Nous démontrons l’utilité de la plateforme en ciblant le centre d’organisation des microtubules (MTOC)38. Le MTOC est un organite critique impliqué dans la division et la différenciation cellulaires. Dans les cellules de mammifères, la microscopie à fluorescence de la tubuline marquée révèle que le MTOC est un seul punctum fluorescent d’environ 1 μm de diamètre dans les cellules vivantes. Cette approche a été utilisée pour localiser avec succès le MTOC avec une grande fidélité aux lamelles minces des cellules vitrifiées. L’organisation détaillée des microtubules au niveau du MTOC et leurs interactions avec d’autres organites sont révélées dans les reconstructions tomographiques ultérieures. Ce flux de travail permet la microscopie à fluorescence corrélative de haute précision et le CryoFIB-SEM sans enregistrement, réduisant ainsi les entrées de l’utilisateur et élargissant l’accès aux structures cellulaires qui étaient auparavant prohibitives pour capturer de manière robuste avec des approches non coïncidentes.

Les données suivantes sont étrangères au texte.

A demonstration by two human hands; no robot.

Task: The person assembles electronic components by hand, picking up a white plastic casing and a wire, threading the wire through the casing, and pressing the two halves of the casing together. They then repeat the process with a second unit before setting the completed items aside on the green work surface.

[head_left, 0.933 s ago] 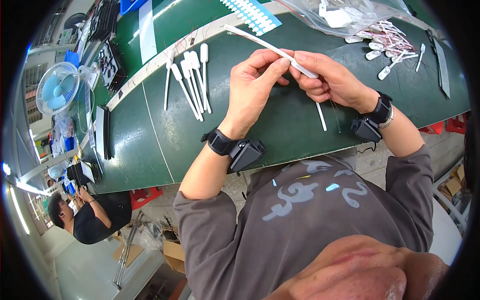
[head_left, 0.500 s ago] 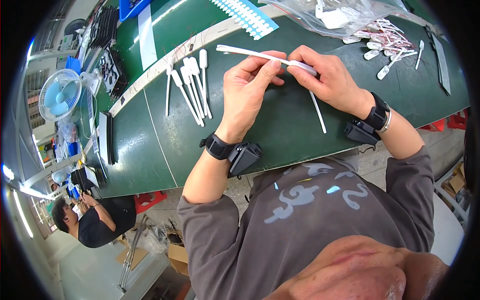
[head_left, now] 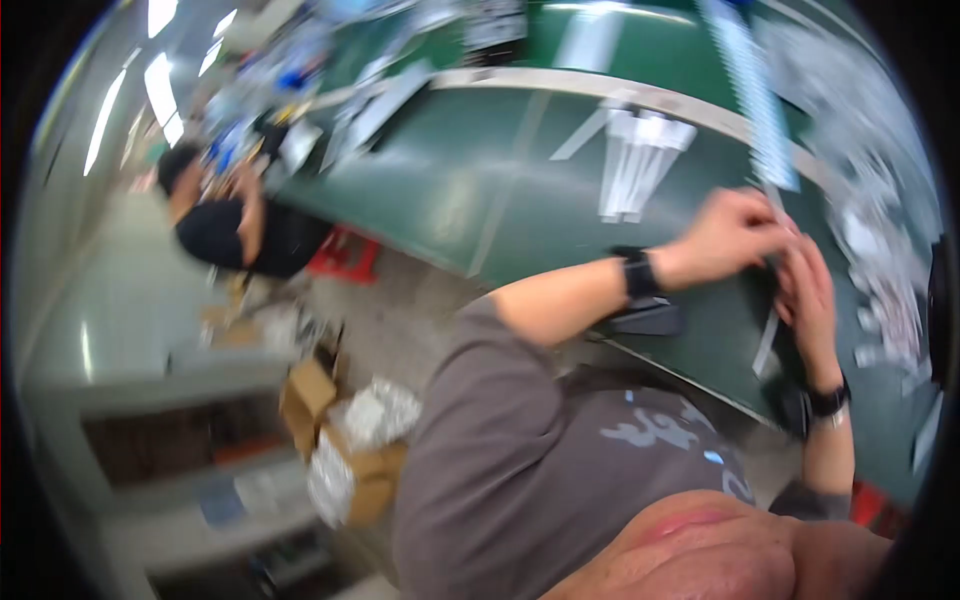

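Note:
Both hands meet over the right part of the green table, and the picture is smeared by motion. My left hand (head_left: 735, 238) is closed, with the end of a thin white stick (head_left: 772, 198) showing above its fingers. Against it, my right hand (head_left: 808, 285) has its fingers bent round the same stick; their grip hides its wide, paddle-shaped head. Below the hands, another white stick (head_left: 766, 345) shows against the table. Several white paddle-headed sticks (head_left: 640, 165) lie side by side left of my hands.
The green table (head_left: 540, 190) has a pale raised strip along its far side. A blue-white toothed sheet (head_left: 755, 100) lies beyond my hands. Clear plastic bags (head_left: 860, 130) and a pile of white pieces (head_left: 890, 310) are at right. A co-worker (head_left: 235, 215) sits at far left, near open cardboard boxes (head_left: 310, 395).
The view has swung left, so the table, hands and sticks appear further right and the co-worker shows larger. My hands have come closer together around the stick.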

Définitions et description de l’instrument
Le microscope optique intégré est décrit en détail dans Boltje et al.35, et de plus amples détails sur l’utilisation du microscope intégré peuvent être trouvés dans un protocole récemment publié34. L’objectif est intégré par le bas et équipé de capacités de positionnement x, y et z pour permettre l’alignement avec le point coïncident FIB-SEM. Il fonctionne actuellement avec un objectif 100x, 0,85 NA avec un correcteur de lamelle. L’imagerie optique est réalisée à travers un couvre-cœur, qui protège l’objectif des matériaux pulvérisés et de l’irradiation du FIB et du MEB. L’éclairage à grand champ est fourni par un ensemble de LED couvrant plusieurs longueurs d’onde visibles. La détection de fluorescence est réalisée à l’aide d’un détecteur sCMOS. Il y a trois positions d’étape définies : chargement : la position d’étape où l’échantillon est chargé ; revêtement : la position de l’étape pour le revêtement via le système d’injection de gaz ; 3 faisceaux : la position de la platine pour laquelle les trois microscopes (FIB, MEB et optique) peuvent être alignés.